Father challenged all of the best interest findings made by the trial court, but the Court of Appeals only found the trial court’s findings with regards to Factor (J) - “willingness and ability of each of the parties to facilitate and encourage a close and continuing parent-child relationship between the child and the other parent or the child and the parents - in error.  The trial court erred in making a finding against Father for supervising Mother’s electronic communications with the minor children during the Covid-19 pandemic as the trial court had previously entered orders requiring Mother’s sessions be supervised.  The Court of Appeals also accused the trial court of attempting to “rewrite history” as the Court previously affirmed the trial court’s findings that Mother’s photographing of the minor child’s genitalia was harmful.  The Court of Appeals found that the trial court’s ruling that Factor (J) slightly favored Mother was against the great weight of the evidence. 

The Court of Appeals further found that the trial court erred in finding that the parties had an ability to jointly communicate to make decisions on behalf of the minor children.  
​

The history of this case demonstrates that the parties are so completely incapable of making decisions about their children together that the parties could not even agree on a name for their youngest child, and ultimately submitted that matter to the trial court; the trial court entered an order naming SK.

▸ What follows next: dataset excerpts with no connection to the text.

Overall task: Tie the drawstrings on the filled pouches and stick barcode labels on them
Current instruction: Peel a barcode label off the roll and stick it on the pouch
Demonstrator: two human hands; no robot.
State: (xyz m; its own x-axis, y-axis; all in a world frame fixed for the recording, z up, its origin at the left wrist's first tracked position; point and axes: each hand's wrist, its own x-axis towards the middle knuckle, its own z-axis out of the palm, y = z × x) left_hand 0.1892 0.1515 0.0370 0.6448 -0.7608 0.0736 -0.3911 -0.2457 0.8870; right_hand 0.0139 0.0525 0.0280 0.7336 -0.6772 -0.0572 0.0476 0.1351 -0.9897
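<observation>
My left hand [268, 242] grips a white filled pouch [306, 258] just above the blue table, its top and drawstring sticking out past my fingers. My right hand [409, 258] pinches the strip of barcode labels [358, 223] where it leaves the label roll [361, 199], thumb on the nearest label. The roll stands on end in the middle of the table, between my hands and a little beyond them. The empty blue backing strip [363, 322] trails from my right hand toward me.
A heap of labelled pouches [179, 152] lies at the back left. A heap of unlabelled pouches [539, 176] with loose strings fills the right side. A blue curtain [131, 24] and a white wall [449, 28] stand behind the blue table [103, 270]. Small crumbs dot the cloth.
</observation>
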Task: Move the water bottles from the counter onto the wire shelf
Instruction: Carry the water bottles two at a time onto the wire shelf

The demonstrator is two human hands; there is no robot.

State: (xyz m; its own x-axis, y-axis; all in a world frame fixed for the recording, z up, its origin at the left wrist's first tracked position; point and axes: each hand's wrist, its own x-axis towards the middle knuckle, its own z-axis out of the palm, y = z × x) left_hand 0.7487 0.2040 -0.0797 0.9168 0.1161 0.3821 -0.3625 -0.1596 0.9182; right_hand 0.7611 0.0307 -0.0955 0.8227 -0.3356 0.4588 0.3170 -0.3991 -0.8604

The Court found that the facts of the case preponderate against the ability of the parties to make decisions together regarding the welfare of their children.  The parties were unable to reach a consensus on decisions impacting their children without the aid of third parties.  


Palik v. Palik, unpublished per curiam opinion of the Court of Appeals, issued July 6, 2023 (Docket No. 363995)

This case was previously before the Court of Appeals in Docket No. 361100.  Mother removed the minor children from their home and moved to Minnesota where they lived with her boyfriend.  The parties’ initial parenting time schedule was drafted so that Mother had the minor children while Father worked in Wisconsin and then living with him while he was off.  After the separation however, Father sought sole legal custody after learning that the children had educational deficiencies.  Father also obtained a new job full-time in Michigan, but at half of what he was previously earning.  

The trial court granted Mother primary physical custody of the minor children, awarded Father specific parenting time, and further found that his departure from his previous job was unreasonable and imputed him at an income consistent with his previous earnings.  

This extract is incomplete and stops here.